Data excerpt
• • • • •

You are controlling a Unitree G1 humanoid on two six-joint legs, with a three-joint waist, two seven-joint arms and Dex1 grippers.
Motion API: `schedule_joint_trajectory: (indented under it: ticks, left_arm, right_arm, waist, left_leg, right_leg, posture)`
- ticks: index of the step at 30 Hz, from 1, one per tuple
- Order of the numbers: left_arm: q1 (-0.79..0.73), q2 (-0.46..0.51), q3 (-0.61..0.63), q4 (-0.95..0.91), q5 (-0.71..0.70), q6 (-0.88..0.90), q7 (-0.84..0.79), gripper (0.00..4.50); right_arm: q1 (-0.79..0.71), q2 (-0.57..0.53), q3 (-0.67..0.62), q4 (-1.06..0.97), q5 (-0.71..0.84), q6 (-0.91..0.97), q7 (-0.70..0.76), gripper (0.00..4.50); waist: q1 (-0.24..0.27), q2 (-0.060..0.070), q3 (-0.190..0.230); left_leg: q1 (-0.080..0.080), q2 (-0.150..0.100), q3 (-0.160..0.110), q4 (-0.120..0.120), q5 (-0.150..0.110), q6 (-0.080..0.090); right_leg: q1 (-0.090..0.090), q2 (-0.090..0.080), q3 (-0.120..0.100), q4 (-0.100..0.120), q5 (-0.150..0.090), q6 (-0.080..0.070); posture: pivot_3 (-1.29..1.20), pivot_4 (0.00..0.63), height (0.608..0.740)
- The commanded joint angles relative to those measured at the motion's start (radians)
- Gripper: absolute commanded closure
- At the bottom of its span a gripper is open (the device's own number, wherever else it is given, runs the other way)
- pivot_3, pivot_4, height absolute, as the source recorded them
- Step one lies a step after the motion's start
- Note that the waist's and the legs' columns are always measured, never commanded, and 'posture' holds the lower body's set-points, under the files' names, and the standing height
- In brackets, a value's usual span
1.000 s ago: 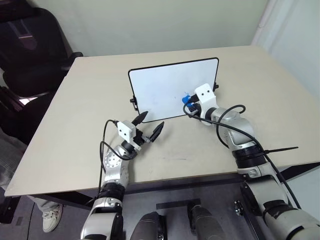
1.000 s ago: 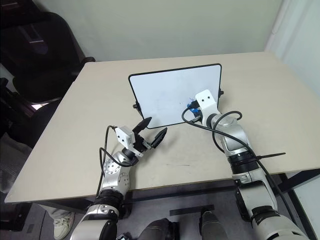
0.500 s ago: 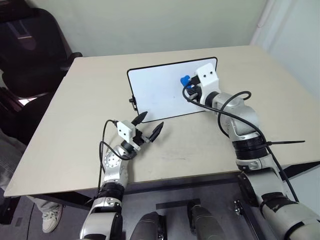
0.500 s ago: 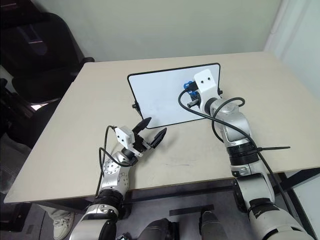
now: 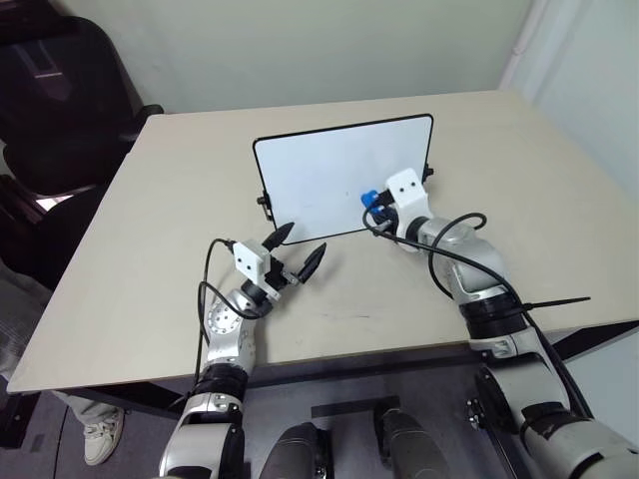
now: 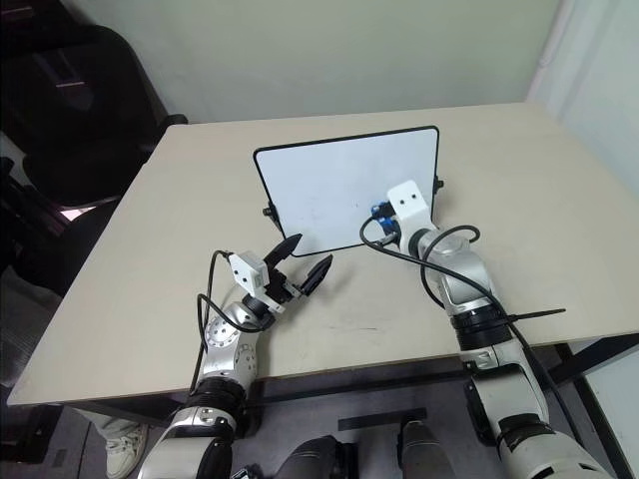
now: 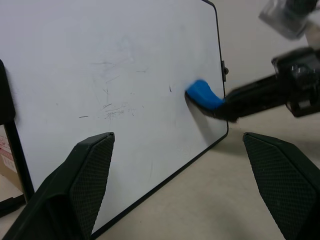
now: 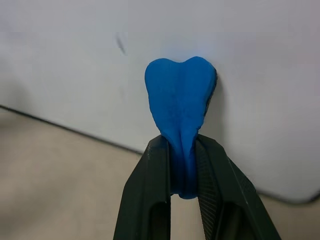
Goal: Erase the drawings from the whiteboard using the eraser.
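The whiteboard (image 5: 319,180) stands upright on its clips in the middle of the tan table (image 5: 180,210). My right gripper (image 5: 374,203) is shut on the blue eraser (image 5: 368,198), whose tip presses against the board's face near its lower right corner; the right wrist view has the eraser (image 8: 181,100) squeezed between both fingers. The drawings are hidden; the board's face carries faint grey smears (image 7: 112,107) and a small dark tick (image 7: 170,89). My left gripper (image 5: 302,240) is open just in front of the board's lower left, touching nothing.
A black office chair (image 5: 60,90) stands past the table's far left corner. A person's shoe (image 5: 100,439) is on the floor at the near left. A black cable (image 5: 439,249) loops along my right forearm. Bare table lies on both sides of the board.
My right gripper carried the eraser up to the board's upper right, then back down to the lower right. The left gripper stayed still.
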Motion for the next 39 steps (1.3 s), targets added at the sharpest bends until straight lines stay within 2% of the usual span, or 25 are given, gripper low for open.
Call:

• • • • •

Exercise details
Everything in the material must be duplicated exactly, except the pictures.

Solution to the exercise
You are controlling a Unitree G1 humanoid on two six-joint legs, with a three-joint waist, two seven-joint arms and Dex1 grippers.
Motion API: `schedule_joint_trajectory: (indented under it: ticks, left_arm, right_arm, waist, left_leg, right_leg, posture)`
- ticks: index of the step at 30 Hz, from 1, one per tuple
- Order of the numbers: left_arm: q1 (-0.79..0.73), q2 (-0.46..0.51), q3 (-0.61..0.63), q4 (-0.95..0.91), q5 (-0.71..0.70), q6 (-0.88..0.90), q7 (-0.84..0.79), gripper (0.00..4.50); right_arm: q1 (-0.79..0.71), q2 (-0.57..0.53), q3 (-0.67..0.62), q4 (-1.06..0.97), q5 (-0.71..0.84), q6 (-0.91..0.97), q7 (-0.70..0.76), gripper (0.00..4.50); waist: q1 (-0.24..0.27), q2 (-0.060..0.070), q3 (-0.190..0.230); left_leg: q1 (-0.080..0.080), q2 (-0.150..0.100), q3 (-0.160..0.110), q4 (-0.120..0.120), q5 (-0.150..0.110), q6 (-0.080..0.090); right_leg: q1 (-0.090..0.090), q2 (-0.090..0.080), q3 (-0.120..0.100), q4 (-0.100..0.120), q5 (-0.150..0.090), q6 (-0.080..0.070); posture: pivot_3 (-1.29..1.20), pivot_4 (0.00..0.63), height (0.608..0.740)
- The commanded joint angles relative to those measured at the motion's start (radians)
- Gripper: absolute commanded closure
- At the bottom of its span a gripper is open (the device's own number, wherever else it is given, runs the other way)
- pivot_3, pivot_4, height absolute, as the source recorded them
- Step one lies a step after the motion's start
- Note that the waist's and the legs' columns are always measured, never commanded, and 'posture' holds the lower body's set-points, under the files' names, and the standing height
- In brackets, a value's usual span
1.000 s ago: 
1.000 s ago: 
0.500 s ago: 
0.500 s ago: 
now: 
now: 
now: 
now: 
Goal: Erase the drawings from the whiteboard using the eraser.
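The whiteboard (image 5: 319,180) stands upright on its clips in the middle of the tan table (image 5: 180,210). My right gripper (image 5: 374,203) is shut on the blue eraser (image 5: 368,198), whose tip presses against the board's face near its lower right corner; the right wrist view has the eraser (image 8: 181,100) squeezed between both fingers. The drawings are hidden; the board's face carries faint grey smears (image 7: 112,107) and a small dark tick (image 7: 170,89). My left gripper (image 5: 302,240) is open just in front of the board's lower left, touching nothing.
A black office chair (image 5: 60,90) stands past the table's far left corner. A person's shoe (image 5: 100,439) is on the floor at the near left. A black cable (image 5: 439,249) loops along my right forearm. Bare table lies on both sides of the board.
My right gripper carried the eraser up to the board's upper right, then back down to the lower right. The left gripper stayed still.
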Motion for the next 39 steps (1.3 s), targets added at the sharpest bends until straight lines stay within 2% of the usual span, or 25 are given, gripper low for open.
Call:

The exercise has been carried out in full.